Пят Hоя 17 1995 20:48, Alex Tsaregorodtsev wrote to All:
AT> Может есть у кого-то библиогpафия Бестеpа?
BESTER, ALFRED
(1913-1987) US writer and editor, born into a Jewish family in New York,
a city with which he was always closely associated. Educated in both
humanities and sciences - including PSYCHOLOGY, perhaps the most important
"science" in his sf - at the University of Pennsylvania, AB entered sf
when he submitted a story to THRILLING WONDER STORIES. Mort WEISINGER, the
editor, helped AB to polish it, and then suggested he submit it for an
amateur story competition that TWS was running. AB did so and won. The
story was "The Broken Axiom" (Apr 1939 TWS).AB published another 13 sf
stories to 1942, and then followed his friend Weisinger, along with Otto
BINDER, Manly Wade WELLMAN and others, into the field of COMIC books,
working on such DC COMICS titles as SUPERMAN, The Green Lantern and
Batman. He worked successfully for four years on comics outlines and
dialogue, later working on CAPTAIN MARVEL, and then moved into radio,
scripting for such serials as Charlie Chan and The Shadow. After the
intensive course in action plotting this career had given him, AB returned
(part-time) to the sf magazines in 1950, by now more mature as a writer.

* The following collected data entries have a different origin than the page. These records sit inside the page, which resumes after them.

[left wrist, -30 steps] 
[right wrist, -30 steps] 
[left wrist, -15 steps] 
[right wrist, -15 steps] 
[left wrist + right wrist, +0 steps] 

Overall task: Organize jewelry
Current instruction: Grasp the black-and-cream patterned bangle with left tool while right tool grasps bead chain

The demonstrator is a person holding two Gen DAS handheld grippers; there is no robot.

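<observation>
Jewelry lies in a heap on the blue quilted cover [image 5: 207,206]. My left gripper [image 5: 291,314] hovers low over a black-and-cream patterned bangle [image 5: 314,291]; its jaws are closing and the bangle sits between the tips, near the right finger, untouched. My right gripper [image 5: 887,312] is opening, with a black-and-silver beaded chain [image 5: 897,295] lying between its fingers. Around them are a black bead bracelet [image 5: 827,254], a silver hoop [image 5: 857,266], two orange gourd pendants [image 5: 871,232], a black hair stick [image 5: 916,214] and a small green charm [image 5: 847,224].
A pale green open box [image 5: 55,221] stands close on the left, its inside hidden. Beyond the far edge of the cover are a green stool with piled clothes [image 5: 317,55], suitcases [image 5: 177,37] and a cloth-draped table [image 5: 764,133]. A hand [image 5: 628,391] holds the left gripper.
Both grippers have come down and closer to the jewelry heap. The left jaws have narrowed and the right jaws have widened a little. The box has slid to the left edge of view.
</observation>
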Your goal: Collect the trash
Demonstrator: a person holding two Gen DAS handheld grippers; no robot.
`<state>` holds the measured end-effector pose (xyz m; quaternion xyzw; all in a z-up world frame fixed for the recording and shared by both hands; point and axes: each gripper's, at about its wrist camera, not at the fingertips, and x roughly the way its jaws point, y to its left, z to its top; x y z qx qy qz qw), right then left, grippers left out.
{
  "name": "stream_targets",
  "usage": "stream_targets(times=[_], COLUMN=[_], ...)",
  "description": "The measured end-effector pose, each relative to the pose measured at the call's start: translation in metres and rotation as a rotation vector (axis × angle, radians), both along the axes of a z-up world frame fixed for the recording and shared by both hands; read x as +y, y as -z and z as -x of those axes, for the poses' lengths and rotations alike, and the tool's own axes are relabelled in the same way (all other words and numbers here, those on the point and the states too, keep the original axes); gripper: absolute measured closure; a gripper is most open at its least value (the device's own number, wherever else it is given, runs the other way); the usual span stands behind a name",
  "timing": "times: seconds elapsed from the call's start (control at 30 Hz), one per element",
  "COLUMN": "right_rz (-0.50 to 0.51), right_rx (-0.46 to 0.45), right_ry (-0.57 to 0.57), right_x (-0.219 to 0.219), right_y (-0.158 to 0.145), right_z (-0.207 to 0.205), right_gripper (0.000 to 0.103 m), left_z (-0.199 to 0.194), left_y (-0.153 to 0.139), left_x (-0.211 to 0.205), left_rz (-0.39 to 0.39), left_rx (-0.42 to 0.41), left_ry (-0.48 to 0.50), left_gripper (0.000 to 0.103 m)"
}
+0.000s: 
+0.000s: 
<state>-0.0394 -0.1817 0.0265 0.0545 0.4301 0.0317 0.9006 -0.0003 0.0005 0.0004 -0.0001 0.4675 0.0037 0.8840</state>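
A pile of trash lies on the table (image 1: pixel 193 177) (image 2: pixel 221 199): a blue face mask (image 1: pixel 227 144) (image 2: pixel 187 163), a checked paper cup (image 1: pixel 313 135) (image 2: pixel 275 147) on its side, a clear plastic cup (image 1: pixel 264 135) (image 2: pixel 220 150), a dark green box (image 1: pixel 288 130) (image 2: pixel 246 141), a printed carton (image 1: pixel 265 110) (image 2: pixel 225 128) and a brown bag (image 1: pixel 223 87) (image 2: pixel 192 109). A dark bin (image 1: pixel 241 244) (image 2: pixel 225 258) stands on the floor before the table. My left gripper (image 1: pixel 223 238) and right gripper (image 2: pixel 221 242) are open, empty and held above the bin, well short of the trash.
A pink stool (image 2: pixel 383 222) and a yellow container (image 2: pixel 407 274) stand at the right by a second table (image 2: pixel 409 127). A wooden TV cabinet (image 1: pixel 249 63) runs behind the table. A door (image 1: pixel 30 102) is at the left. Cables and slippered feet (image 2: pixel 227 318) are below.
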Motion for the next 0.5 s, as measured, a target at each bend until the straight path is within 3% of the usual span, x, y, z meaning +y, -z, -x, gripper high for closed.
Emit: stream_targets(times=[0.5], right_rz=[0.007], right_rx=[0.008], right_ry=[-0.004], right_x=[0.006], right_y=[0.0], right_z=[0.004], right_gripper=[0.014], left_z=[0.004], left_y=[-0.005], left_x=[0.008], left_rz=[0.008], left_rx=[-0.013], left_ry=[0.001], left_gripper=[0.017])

(His main job at the time was scripting the new tv series TOM CORBETT:
SPACE CADET.) There ensued over the next six years a series of stories and
novels which are considered to be among the greatest creations of genre
sf.AB was never prolific in sf, which was more of a hobby than a career
for him, publishing only 13 more short stories - mostly in FSF - before
1960. (One of the five "Quintets" in FSF Sep 1959 was by AB writing as
Sonny Powell.) But these alone would have secured him a place in the sf
pantheon. Most of his stories were originally issued in book form in two
collections, Starburst (coll 1958) and The Dark Side of the Earth (coll
1964). These collections were reassembled with 6 stories dropped, and one
older novella-"Hell is Forever" - and 3 quite recent stories added along
with the amusing autobiographical essay "My Affair with Science Fiction"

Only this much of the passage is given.